Coolitude “may be seen as an attempt to bring the past and present of these groups into contact and to go beyond past conflicts and misrepresentations — a reconciliation” (150) of sorts. According to Torabully, Coolitude can be summed up in a metaphor, “Ma coolitude est une pierre non plus, / elle est corail / partage d’une terre de giboyeuse parole… (My coolitude is a rock either / It is coral, / Fruit of an earth laden with speeches of birds and beasts) (151-152). For Coolitude identity may appear to be frozen in time and space, but is actually rooted in the marine — the Voyage that created the Coolie as a labor category — and is living as coral in a state of continual changing/growth.

 

Works Cited and Further Reading

Bragard, Véronique. Transoceanic Dialogues: Coolitude in Caribbean and Indian Ocean Literatures Véronique Bragard.
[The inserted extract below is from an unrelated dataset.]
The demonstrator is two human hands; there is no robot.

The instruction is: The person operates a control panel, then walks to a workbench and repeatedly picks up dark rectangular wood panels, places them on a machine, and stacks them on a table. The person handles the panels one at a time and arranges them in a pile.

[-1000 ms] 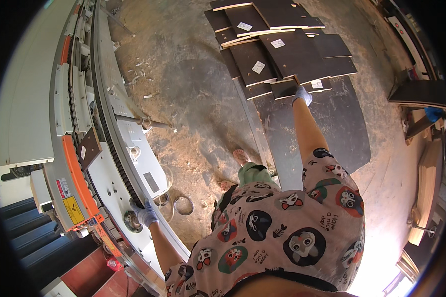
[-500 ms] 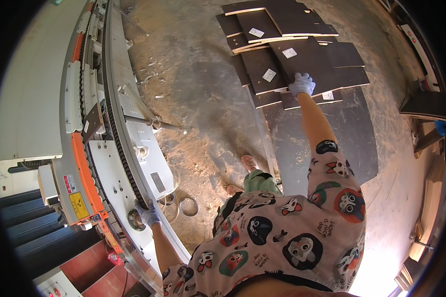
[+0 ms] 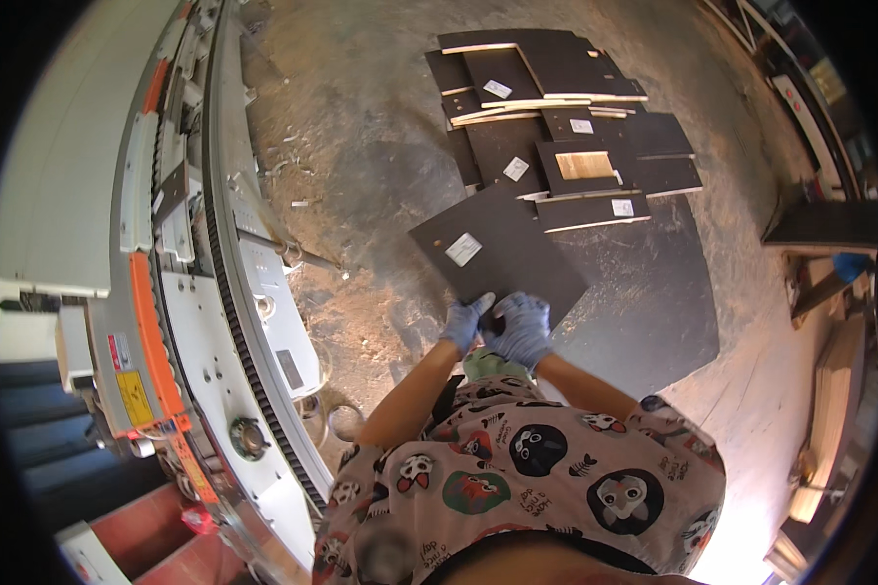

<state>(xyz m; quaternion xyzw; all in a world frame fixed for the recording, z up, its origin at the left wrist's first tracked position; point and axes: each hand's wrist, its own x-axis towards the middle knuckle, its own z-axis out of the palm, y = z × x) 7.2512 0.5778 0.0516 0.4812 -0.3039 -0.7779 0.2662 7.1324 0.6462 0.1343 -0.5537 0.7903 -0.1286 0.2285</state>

Bruxelles, Belgium: P.I.E. Peter Lang, 2008. Print.

Carter, Marina, and Khal Torabully. Coolitude: An Anthology of the Indian Labour Diaspora. London: Wimbledon Publishing, 2002. Print.

Césaire, Aimé. Notebook of a Return to the Native Land. Trans. Eshleman. Middletown: Wesleyan University Press, 2001. Print.

 Mesthrie, Rajend. Language in Indenture: A Sociolinguistic History of Bhojpuro-Hindi in South Africa. London: Routledge, 1992. Print.